I think that's pretty much the situation. Of course, there is the Cary Sheet, showing something of the Tarot de Marseille style on several cards. But otherwise, it's the Noblet 150 years later.

Re: The Star

42
Catholic wrote: I still think that of all candidates known to me (Aquarius, Virgo, Venus and Cassiopeia), the Nymph/Pleiades/Alcyone hypotheses fits better for the naked girl pouring water. But this is because the other candidates fail in at least one point: for do not appear naked, not being a girl or do not pour water.
I think a point in favour of a variation on Aquarius is that the other two celestial cards, the Sun and Moon, also bear zodiac like tableau (the crustacean on the moon, gemini on the sun) which suggest it as motif for these three cards in the Tarot de Marseille.

Re: The Star

43
Hi Steve,

Yes, you can be right. But, as I said before, I don't search much between cards of the same deck. The whole copy and contributing thing makes, for me, unlikely that the Tarot de Marseille have much consistence intra-deck.
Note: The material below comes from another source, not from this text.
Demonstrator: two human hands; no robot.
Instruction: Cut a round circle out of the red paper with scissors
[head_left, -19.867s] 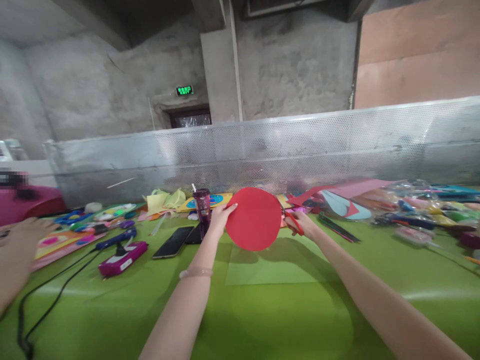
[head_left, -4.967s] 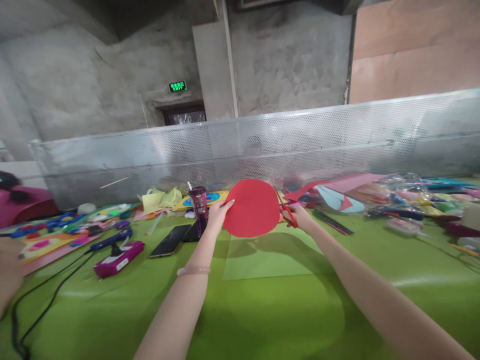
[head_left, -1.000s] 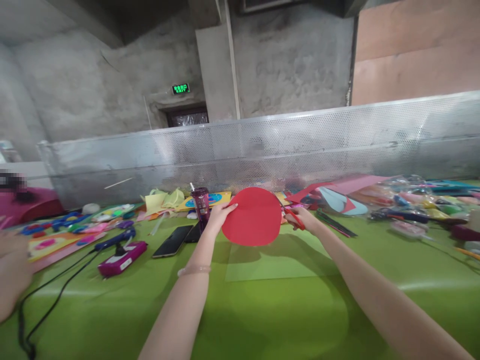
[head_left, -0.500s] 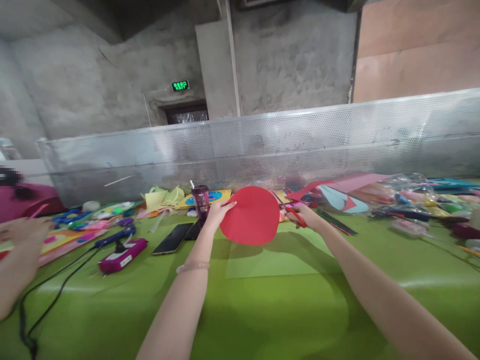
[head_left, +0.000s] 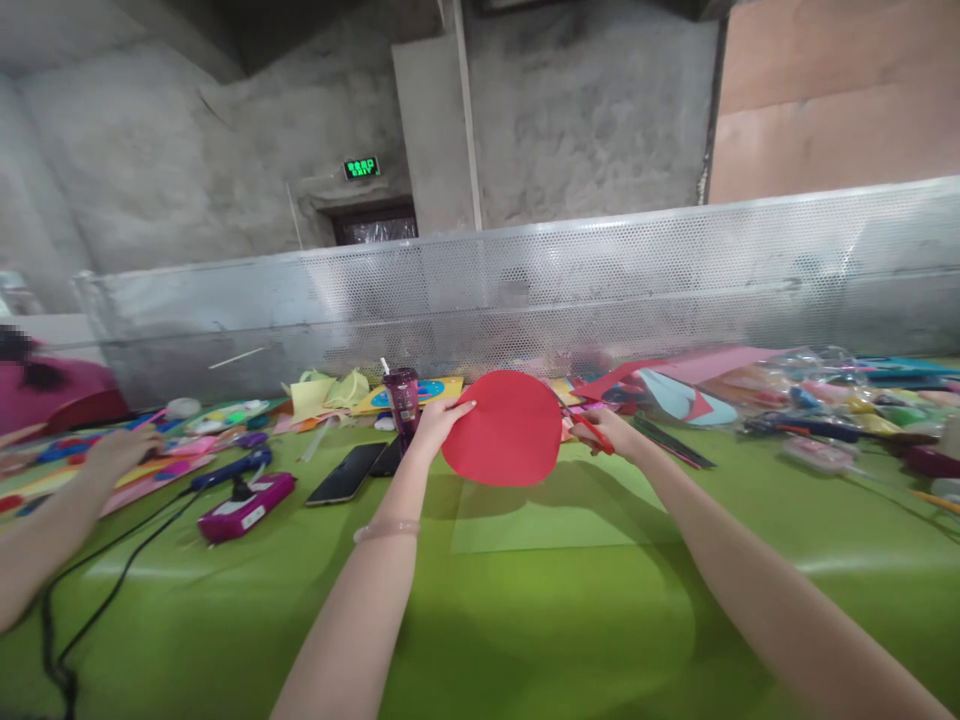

So even if the Cary Sheet author had Aquarius-Cancer-Gemini on his mind, the Tarot de Marseille has a girl pouring water. It seems that the Aquarius theme, was intentionally or not, abandoned. Aquarius is a boy. Also. Why Gemini on Sun? It should be Lion. And why Aquarius on the Star, of all constellations?
Bertrand wrote:
I don't think that pictures from the Bibliotheque Nationale can be copyright free, regarding the Chosson, I think the pictures from this specific copy of the deck are not copyright free at all neither.
Hi Bertrand. I was just repeating what Dennis Clay, the page author said on the site. But It is hard for me to understand on what criteria a card from XVIII century should be copyrighted. If seems completely arbitrary and wrong for anyone to claim it. The modern recreations, like the Fourier's, is a different ball game. There are contemporary artists involved. But for how long the Bibliotheque Nationale should have the copyrights of something that was created centuries ago and was once on public circulation before being put on the Bibliotheque?
robert wrote:
We have the Two Coins from the Sforza Castle cards, which seems very like a Tarot de Marseille card but we can not be certain, dated to 1499.
Robert, I am having big trouble researching the Sforza Castle cards on Internet. No one seems to show the two of coins. People also speak of several cards belonging of different decks. And, on top of all, there are those that date it around 1700, coming from the south of France, where the Tarot de Marseille was long established. Since the decks we have travel from Paris to south, it looks reasonable enough. The two of Coins could have a this date for other reasons or it could belong to other deck. It is hard for me to say anything without looking at all cards found, not only those two or three.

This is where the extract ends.